→ Activity
If a line of the records contains the word "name", list it.

→ Data to examine
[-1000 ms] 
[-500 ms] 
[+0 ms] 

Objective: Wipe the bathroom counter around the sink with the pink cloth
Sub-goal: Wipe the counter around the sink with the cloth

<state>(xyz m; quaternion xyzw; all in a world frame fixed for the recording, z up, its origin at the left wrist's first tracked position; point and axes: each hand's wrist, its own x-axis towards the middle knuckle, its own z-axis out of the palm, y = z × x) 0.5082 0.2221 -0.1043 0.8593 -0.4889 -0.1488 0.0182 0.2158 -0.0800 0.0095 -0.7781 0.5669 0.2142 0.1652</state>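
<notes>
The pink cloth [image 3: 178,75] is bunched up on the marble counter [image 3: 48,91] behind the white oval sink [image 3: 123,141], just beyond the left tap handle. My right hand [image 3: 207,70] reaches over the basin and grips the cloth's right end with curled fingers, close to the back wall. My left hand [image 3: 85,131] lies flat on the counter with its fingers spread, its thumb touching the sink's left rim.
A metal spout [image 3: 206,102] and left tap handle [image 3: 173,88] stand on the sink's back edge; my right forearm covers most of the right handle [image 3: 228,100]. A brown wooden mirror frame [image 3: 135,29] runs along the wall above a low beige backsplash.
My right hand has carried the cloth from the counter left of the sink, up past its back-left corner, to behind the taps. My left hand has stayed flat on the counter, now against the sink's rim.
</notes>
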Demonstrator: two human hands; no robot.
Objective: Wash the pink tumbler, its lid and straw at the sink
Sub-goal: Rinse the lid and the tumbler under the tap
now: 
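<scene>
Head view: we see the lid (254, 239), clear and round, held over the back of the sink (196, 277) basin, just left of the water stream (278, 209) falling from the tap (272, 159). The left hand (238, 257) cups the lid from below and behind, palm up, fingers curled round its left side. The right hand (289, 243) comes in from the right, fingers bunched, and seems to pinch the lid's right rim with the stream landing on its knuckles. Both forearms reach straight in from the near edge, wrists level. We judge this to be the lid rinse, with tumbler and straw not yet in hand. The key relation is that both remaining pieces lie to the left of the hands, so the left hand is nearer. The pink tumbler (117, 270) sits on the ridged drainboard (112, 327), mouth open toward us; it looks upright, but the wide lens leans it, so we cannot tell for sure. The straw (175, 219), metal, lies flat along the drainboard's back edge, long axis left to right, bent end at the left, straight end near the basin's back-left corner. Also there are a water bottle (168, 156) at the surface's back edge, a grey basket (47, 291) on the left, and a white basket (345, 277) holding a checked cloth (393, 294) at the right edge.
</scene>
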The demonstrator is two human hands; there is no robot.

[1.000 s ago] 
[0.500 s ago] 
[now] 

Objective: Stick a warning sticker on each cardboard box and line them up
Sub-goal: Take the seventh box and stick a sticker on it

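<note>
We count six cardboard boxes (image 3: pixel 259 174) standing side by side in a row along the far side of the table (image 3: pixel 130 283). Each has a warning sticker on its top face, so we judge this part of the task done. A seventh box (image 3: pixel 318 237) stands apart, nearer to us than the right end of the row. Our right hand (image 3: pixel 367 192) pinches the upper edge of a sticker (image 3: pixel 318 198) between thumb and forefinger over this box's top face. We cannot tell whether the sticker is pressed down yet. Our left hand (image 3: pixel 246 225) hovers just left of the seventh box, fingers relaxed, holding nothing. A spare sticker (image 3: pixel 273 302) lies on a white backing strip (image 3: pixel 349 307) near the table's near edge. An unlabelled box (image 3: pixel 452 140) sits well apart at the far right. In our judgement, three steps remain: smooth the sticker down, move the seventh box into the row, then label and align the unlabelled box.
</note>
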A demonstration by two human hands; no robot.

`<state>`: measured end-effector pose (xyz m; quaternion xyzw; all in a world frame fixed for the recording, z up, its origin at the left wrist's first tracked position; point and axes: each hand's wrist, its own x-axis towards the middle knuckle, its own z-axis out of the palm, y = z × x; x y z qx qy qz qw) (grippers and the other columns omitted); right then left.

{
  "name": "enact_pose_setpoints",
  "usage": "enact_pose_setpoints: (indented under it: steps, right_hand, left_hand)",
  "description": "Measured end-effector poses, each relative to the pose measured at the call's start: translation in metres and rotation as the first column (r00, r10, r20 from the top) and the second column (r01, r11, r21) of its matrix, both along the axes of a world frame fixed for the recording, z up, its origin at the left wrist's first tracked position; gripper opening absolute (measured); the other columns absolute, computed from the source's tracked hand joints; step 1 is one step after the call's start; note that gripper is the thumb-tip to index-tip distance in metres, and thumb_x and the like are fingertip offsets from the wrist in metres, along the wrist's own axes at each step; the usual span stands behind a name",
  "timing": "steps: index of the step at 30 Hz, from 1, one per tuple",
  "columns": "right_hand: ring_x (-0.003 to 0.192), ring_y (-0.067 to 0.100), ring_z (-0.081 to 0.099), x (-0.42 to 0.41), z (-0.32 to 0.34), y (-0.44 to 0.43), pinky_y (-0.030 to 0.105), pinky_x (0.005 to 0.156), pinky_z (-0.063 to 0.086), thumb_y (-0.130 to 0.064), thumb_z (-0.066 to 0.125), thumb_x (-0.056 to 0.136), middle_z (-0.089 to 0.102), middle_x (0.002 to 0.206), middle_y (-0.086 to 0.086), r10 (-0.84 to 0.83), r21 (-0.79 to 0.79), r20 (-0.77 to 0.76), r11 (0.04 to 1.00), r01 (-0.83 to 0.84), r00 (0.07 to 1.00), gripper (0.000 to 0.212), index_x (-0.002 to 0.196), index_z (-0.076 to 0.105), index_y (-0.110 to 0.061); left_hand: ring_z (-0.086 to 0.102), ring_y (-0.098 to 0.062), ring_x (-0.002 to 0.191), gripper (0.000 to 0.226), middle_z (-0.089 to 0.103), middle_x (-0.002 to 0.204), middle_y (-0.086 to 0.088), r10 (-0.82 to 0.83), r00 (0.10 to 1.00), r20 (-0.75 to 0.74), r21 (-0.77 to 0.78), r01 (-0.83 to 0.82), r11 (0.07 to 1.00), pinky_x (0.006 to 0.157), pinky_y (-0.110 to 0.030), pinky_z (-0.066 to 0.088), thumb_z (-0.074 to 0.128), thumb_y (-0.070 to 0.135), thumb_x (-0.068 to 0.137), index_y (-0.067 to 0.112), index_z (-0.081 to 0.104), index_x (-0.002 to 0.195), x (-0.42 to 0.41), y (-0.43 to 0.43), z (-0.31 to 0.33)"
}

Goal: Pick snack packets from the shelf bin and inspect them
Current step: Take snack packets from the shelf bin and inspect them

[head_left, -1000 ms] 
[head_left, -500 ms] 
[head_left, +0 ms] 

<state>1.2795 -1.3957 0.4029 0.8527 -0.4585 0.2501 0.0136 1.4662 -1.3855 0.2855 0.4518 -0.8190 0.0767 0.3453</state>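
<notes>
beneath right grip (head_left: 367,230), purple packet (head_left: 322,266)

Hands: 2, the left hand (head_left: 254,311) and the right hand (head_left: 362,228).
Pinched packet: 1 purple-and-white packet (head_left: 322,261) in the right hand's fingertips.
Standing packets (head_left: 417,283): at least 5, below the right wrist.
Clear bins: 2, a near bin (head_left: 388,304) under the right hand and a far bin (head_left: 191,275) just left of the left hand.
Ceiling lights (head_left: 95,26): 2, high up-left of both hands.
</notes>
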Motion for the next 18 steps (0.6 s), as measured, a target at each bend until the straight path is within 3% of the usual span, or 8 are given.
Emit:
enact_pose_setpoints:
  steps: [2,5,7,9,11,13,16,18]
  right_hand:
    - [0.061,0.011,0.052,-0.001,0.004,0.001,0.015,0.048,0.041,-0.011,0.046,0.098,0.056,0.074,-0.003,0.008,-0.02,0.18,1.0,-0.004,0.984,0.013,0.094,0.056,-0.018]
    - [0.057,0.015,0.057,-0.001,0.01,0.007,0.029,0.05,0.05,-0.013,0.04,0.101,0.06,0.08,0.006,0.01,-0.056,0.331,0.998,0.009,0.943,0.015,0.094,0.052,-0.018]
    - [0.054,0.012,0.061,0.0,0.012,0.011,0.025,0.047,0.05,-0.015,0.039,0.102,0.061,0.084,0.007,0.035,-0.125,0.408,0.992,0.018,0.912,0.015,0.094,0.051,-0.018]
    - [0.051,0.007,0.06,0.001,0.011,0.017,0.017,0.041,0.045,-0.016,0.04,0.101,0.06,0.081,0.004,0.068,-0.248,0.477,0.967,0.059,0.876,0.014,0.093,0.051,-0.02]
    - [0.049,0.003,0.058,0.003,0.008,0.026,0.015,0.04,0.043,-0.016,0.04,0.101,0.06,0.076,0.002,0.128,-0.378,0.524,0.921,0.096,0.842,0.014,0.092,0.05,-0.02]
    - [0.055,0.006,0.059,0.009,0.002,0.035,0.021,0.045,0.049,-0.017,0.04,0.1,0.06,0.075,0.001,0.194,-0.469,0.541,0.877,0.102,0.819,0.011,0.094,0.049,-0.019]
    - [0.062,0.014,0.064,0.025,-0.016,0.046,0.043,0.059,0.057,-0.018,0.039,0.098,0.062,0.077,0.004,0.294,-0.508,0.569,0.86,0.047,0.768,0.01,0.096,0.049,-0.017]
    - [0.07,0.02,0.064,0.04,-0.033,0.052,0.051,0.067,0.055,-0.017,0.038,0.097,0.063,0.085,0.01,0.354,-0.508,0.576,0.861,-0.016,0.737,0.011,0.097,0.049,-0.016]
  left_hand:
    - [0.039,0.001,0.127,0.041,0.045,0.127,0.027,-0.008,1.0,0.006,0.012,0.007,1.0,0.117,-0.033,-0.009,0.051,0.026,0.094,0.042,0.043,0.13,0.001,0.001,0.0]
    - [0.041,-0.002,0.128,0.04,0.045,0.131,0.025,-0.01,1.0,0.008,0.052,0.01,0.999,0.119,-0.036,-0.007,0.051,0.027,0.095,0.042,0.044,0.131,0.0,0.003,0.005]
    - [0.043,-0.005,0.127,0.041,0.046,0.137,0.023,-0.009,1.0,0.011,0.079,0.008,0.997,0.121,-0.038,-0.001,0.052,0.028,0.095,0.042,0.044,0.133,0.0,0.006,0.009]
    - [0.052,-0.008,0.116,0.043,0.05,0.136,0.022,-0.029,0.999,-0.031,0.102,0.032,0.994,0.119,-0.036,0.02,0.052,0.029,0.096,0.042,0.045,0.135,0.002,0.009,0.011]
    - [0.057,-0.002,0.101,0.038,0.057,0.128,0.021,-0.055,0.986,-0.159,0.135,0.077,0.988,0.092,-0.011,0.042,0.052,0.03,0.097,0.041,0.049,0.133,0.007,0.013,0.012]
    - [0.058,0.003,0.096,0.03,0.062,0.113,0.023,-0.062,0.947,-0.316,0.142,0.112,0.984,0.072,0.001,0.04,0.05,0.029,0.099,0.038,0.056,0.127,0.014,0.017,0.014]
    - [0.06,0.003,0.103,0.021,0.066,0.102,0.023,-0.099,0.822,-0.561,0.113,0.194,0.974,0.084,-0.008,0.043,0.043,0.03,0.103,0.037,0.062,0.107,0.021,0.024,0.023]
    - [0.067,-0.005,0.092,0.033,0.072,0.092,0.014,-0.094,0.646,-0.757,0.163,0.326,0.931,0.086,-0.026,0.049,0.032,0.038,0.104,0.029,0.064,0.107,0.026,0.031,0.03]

→ Answer to this exercise
  "name": "enact_pose_setpoints",
  "description": "Measured end-effector poses, each relative to the pose measured at the call's start: translation in metres and rotation as the first column (r00, r10, r20 from the top) and the second column (r01, r11, r21) of its matrix, both along the axes of a world frame fixed for the recording, z up, its origin at the left wrist's first tracked position; gripper opening absolute (measured); the other columns absolute, computed from the source's tracked hand joints; step 1 is one step after the call's start; note that gripper is the thumb-tip to index-tip distance in metres, and thumb_x and the like are fingertip offsets from the wrist in metres, along the wrist's own axes at each step; the usual span stands behind a name",

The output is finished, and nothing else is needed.